▸ What you have to do:
All lines from the one containing "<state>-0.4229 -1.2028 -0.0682" to the end of the data below are to be returned exactly, both ends included, with nothing added.
# # # # #
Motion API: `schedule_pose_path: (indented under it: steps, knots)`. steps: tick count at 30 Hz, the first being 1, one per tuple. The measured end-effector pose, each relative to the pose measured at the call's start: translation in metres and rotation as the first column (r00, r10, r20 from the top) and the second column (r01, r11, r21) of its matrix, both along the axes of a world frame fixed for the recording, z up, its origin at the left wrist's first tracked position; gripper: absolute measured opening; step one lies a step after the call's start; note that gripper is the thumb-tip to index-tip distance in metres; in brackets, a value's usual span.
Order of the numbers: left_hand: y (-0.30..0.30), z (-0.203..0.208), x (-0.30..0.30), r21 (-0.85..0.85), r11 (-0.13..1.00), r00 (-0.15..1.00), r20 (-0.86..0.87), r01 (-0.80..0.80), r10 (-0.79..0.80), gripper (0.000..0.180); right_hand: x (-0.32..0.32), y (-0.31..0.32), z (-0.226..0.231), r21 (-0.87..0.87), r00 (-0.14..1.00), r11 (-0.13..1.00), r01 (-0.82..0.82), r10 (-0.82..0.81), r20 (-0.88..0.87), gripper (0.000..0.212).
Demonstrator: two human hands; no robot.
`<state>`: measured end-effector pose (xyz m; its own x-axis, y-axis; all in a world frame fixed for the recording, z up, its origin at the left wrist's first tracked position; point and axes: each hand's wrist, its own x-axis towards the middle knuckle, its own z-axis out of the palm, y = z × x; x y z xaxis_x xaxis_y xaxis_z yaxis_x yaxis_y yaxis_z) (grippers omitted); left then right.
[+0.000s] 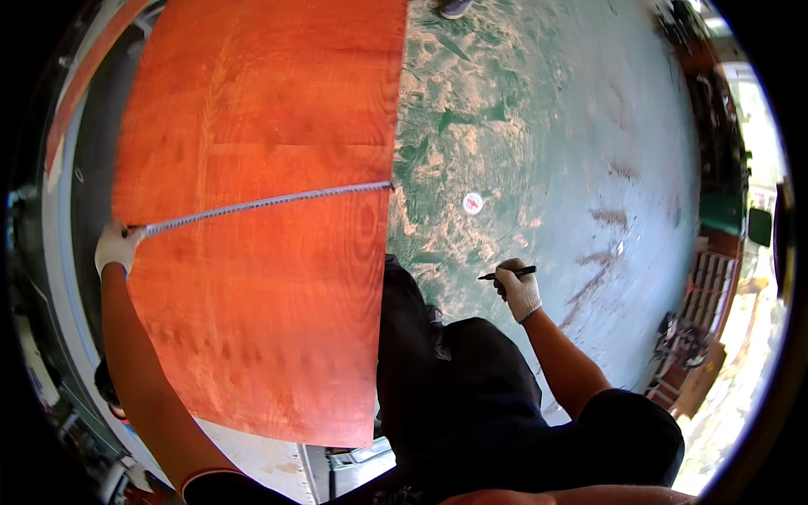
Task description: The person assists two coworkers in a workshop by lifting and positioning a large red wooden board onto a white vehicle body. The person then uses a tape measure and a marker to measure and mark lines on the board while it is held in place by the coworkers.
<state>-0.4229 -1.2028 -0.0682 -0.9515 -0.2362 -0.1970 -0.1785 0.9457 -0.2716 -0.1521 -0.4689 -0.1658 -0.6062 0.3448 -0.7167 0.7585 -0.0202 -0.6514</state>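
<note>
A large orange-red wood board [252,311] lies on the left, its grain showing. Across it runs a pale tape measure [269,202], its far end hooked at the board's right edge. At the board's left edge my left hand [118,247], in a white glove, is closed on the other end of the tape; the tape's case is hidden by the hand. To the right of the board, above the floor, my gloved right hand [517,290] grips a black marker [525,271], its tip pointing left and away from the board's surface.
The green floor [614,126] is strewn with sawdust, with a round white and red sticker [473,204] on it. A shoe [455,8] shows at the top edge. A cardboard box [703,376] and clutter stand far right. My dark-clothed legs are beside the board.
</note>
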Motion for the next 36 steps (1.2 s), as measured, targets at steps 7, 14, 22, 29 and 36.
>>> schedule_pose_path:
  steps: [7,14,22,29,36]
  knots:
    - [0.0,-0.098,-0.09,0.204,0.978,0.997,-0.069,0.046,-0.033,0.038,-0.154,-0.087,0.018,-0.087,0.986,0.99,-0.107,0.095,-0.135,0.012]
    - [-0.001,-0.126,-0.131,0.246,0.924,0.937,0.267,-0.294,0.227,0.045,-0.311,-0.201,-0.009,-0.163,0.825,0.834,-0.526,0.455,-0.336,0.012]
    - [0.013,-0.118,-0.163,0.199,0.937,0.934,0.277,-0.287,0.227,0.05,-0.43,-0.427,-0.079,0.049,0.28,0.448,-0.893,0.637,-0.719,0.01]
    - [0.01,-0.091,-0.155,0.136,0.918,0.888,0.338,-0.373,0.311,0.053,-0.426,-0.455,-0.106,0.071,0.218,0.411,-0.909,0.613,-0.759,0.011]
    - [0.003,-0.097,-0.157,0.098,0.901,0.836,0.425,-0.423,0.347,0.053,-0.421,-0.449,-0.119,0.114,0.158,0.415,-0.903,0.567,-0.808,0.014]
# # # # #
▸ Answer below:
<state>-0.4229 -1.2028 -0.0682 -0.9515 -0.2362 -0.1970 -0.1785 0.9457 -0.2716 -0.1521 -0.4689 -0.1658 -0.6062 0.3448 -0.7167 0.7585 -0.0202 -0.6514</state>
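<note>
A large orange-red wood board [252,311] lies on the left, its grain showing. Across it runs a pale tape measure [269,202], its far end hooked at the board's right edge. At the board's left edge my left hand [118,247], in a white glove, is closed on the other end of the tape; the tape's case is hidden by the hand. To the right of the board, above the floor, my gloved right hand [517,290] grips a black marker [525,271], its tip pointing left and away from the board's surface.
The green floor [614,126] is strewn with sawdust, with a round white and red sticker [473,204] on it. A shoe [455,8] shows at the top edge. A cardboard box [703,376] and clutter stand far right. My dark-clothed legs are beside the board.
</note>
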Motion for the next 36 steps (1.2 s), as measured, targets at steps 7, 14, 22, 29 and 36.
>>> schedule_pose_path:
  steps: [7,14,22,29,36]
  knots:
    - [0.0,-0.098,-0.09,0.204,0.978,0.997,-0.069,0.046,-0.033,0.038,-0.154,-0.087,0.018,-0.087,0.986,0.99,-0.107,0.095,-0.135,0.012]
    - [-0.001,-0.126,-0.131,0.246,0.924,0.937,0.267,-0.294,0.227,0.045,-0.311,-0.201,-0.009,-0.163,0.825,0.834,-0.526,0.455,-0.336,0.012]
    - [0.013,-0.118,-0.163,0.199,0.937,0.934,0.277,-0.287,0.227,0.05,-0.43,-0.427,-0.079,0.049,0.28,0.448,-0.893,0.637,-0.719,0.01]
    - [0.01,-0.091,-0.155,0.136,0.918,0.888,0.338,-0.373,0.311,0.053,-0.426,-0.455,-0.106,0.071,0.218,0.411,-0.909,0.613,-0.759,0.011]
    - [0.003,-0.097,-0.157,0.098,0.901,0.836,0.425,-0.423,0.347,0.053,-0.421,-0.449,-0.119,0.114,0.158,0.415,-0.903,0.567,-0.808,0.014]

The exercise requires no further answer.